WHAT YOU WILL DO: Restate all the data word for word and omit the pictures.

(Beginning of MATERIAL PROVIDED)

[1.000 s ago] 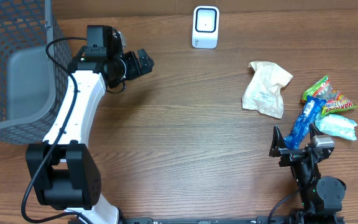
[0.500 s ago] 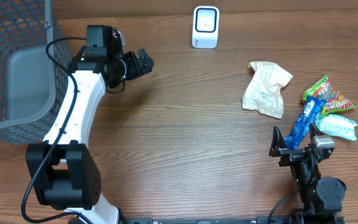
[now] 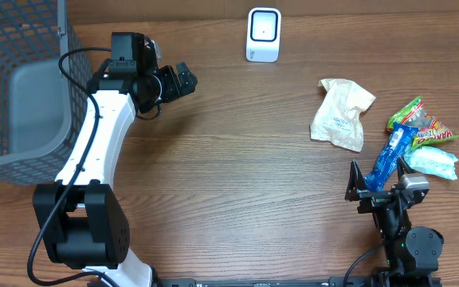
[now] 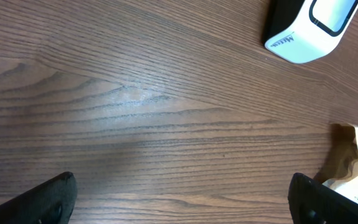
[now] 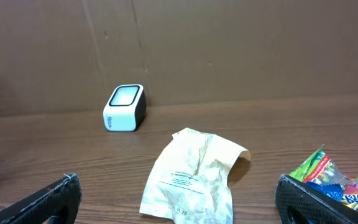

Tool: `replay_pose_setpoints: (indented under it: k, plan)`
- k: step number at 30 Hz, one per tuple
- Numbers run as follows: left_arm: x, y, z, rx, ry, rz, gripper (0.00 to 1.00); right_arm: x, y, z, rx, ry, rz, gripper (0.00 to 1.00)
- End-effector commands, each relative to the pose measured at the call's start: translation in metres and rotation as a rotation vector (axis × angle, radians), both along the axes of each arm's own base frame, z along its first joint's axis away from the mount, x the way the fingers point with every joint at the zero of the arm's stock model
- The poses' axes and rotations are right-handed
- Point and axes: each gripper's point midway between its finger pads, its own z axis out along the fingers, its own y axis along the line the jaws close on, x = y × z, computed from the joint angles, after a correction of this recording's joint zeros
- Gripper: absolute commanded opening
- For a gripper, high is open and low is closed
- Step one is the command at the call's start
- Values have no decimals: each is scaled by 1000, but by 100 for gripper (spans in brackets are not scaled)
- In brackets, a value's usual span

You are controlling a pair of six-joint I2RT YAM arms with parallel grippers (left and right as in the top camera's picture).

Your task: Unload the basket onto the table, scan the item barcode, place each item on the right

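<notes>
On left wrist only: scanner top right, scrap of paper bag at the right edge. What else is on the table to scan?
Observer: Right of the bag lie a blue packet, a green packet and a pale packet.
Operator: Where's the right arm?
Observer: Right end effector is open and empty, at the blue packet's near end.
Operator: Anything on my left?
Observer: A grey basket at the far left.
</notes>
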Motion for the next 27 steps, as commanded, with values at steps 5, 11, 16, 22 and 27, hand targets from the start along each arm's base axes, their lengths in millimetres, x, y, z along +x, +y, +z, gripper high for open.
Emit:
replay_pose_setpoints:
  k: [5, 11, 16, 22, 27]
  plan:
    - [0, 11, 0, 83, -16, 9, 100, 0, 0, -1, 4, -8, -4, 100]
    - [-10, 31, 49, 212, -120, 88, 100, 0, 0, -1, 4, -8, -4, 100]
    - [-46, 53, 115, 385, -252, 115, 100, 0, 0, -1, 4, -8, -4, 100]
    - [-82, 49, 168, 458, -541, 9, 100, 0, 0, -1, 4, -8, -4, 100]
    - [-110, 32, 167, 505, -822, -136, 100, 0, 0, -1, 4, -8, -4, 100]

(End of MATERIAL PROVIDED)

PROBLEM SOLUTION:
[1.000 s ago] 
[0.500 s ago] 
[now] 
[now] 
[now] 

Tool: `replay_pose_setpoints: (indented under it: k, plan)`
- k: step number at 30 Hz, one per tuple
- Numbers run as follows: left_arm: x, y, z, rx, ry, rz, gripper (0.00 to 1.00); right_arm: x, y, z, rx, ry, rz, gripper (0.00 to 1.00)
- End-effector commands, each relative to the pose measured at the call's start: translation in metres and rotation as a rotation vector (axis × angle, radians), both along the axes of each arm's own base frame, z along its first joint's axis away from the mount, x the way the fingers point with every joint at the zero of the arm's stock model
- The poses' axes and rotations are right-handed
- Point and axes: each gripper's point midway between its finger pads, its own z axis out along the fingers, its own y axis along the line the jaws close on, x = y × z, computed from the joint angles, after a correction of this recording's joint zeros
- Gripper: absolute commanded opening
- For a gripper, high is open and low is closed
- Step one is the command at the call's start
- Values have no decimals: each is scaled by 1000, but by 100 for gripper (spans in brackets are not scaled)
- In brackets, a value's usual span

You are controlling a pair of six-joint I2RT YAM arms with parallel grippers (left and right as in the top camera's picture).

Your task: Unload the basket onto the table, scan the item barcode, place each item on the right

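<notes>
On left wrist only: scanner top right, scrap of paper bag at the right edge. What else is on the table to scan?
Observer: Right of the bag lie a blue packet, a green packet and a pale packet.
Operator: Where's the right arm?
Observer: Right end effector is open and empty, at the blue packet's near end.
Operator: Anything on my left?
Observer: A grey basket at the far left.
</notes>
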Motion for the next 27 steps, as commanded, with values at steps 5, 11, 16, 22 and 27, hand targets from the start along each arm's base axes, their lengths in millimetres, x, y, z along +x, +y, +z, gripper high for open.
Emit:
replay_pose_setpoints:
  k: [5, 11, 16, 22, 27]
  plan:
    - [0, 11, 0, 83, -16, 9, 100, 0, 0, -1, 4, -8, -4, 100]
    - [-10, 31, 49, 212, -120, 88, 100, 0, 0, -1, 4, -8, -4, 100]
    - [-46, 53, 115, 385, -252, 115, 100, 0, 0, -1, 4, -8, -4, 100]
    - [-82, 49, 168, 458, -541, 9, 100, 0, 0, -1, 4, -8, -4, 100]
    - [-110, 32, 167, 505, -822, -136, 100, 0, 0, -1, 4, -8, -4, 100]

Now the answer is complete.